As árvores consideradas como "exóticas invasoras" prejudicam em todos os aspectos, seja o meio ambiente, econômicos, saúde e sociais.

Por isso, órgãos ambientais de Santa Catarina proibiram o plantio de onze espécies para reduzir os impactos por conta da proliferação desenfreada e ameaças ao ecossistema.

Após análise técnica estabelecida na Resolução do Consema nº 08/2012, alguma espécies passaram a fazer parte da lista que proíbem o plantio.

O documento ainda cita outras plantas, animais e seres vivos que estão fora do seu habitat natural e geram impactos.

Segundo o biólogo e coordenador de Conservação de Flora do Instituto do Meio Ambiente (IMA), Marcos Eugênio Maes, as espécies exóticas invasoras vem de outro ecossistema e o impacto é relacionado a reprodução desenfreada.

O biólogo afirma também que o problema gerado pelas espécies invasoras começaram a ser supervisionadas nos últimos 15 anos.

"É considerado atualmente um problema muito grave. A lista se estabeleceu a partir de uma base de dados do Instituto Hórus, que tem algumas espécies monitoradas. A partir de análises de como a espécie está estabelecida no estado, se está no estágio de invasão, da quantidade de indivíduos e se já está provocando impactos, foi estabelecida a lista", explica.

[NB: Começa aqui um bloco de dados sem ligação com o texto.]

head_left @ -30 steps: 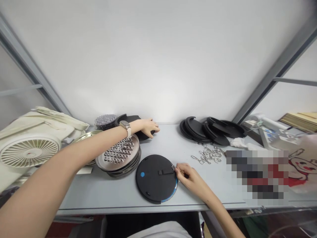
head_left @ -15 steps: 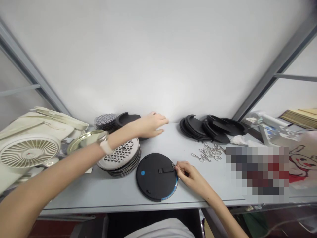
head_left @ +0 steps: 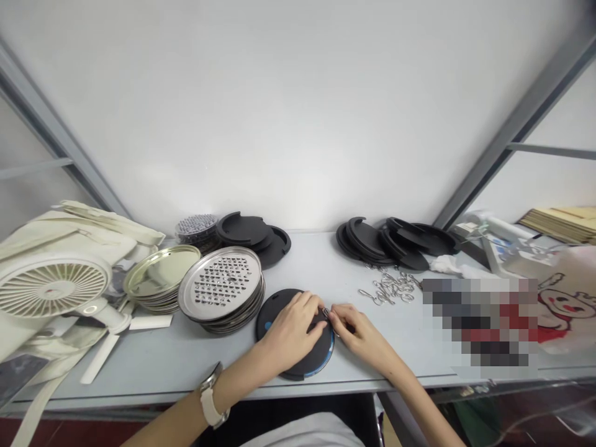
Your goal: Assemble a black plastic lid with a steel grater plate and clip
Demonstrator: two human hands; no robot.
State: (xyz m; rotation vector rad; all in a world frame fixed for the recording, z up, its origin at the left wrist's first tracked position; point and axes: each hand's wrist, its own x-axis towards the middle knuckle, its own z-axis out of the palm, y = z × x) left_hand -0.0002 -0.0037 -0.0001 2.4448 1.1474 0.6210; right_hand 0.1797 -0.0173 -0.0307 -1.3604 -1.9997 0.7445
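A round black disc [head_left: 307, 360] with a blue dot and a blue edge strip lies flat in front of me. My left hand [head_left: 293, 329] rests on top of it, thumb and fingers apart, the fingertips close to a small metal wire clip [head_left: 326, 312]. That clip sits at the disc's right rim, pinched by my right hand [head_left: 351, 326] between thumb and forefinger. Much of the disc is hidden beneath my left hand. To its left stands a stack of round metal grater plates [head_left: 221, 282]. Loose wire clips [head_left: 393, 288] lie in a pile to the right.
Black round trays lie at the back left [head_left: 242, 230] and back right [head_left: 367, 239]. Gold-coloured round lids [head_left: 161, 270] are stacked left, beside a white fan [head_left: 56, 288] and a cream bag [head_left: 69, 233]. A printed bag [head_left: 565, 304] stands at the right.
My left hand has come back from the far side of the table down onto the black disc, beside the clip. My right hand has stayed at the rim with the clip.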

Maes explica que o volume de espécies é muito grande e muitas vieram de fora, sendo que a principal via de entrada das exóticas invasoras é por meio da ornamentação.

"As pessoas veem as plantas e acham bonitas e acabam pegando para embelezamento e paisagismo. Mas, também tem espécies que são associadas com o setor produtivo", disse Maes.

Na lista oficial de espécies exóticas invasoras de Santa Catarina aparecem algumas árvores que estão proibidas de plantio e manutenção, sendo necessário o corte e o controle pelos proprietários.

Confira a lista:

  • Acácia-de-espigas (Acacia longifolia)

    Foto Divulgação/Biorede
  • Acácia-mimosa (Acacia podalyriifolia)

    Foto Divulgação/Wikipedia
  • Acácia-negra (Acacia mearnsii)

    Foto Divulgação/+Plantas
  • Casuarina (Casuarina equisetifolia)

    Foto Divulgação/Jardineiro.net
  • Cheflera (Schefflera arboricola)

    Foto Divulgação/Pinterest
  • Cheflera (Schefflera actinophylla), mesma espécie da outra Cheflera
  • Cinamomo (Melia azedarach)

    Foto Divulgação/Pinterest
  • Ipê-de-jardim (Tecoma stans)

    Foto Divulgação
  • Pau-incenso (Pittosporum undulatum)

    Foto Divulgação
  • Saboneteira (Aleurites moluccana)

    Foto Divulgação/Wikipedia
  • Sansão-do-campo (Mimosa caesalpiniifolia)

A lista também apresenta outras espécies exóticas invasoras muito presentes como o pinheiro-americano (Pinus spp), que podem ser plantadas respeitando as determinações estabelecidas na resolução.

Segundo o coordenador de Conservação de Flora do IMA, as medidas tem sido mais fiscalizadas em reservas e parques estaduais.

"Nosso foco é tirar as espécies exóticas invasoras das unidades de conservação, que são sete parques e três reservas".

Outras restrições

Mesmo não estando na lista, existem também restrições para o plantio da Espatódea (Spathodea campanulata), conhecida como bisnagueira.

Diante do impacto para as abelhas nativas foi aprovada a Lei Estadual 17.694/2019, que proíbe a produção de mudas, o plantio da espécie e estabelece uma multa de R$ 1 mil em caso de descumprimento.

A planta possui uma mucilagem nas flores, que é tóxica para abelhas e pássaros.

Maes afirma também que a Espatódea não integra a lista, pois existe um grande volume de espécies para serem avaliadas. E também essa espécie não se dissemina com facilidade e não possui reprodução descontrolada.

"Esta espécie foi introduzida porque é uma planta muito bonita e as pessoas começaram a usar para a ornamentação", explica o biólogo.

Além da lista e legislação estadual, as prefeituras também podem ter regras específicas para o plantio e manejo de determinadas espécies.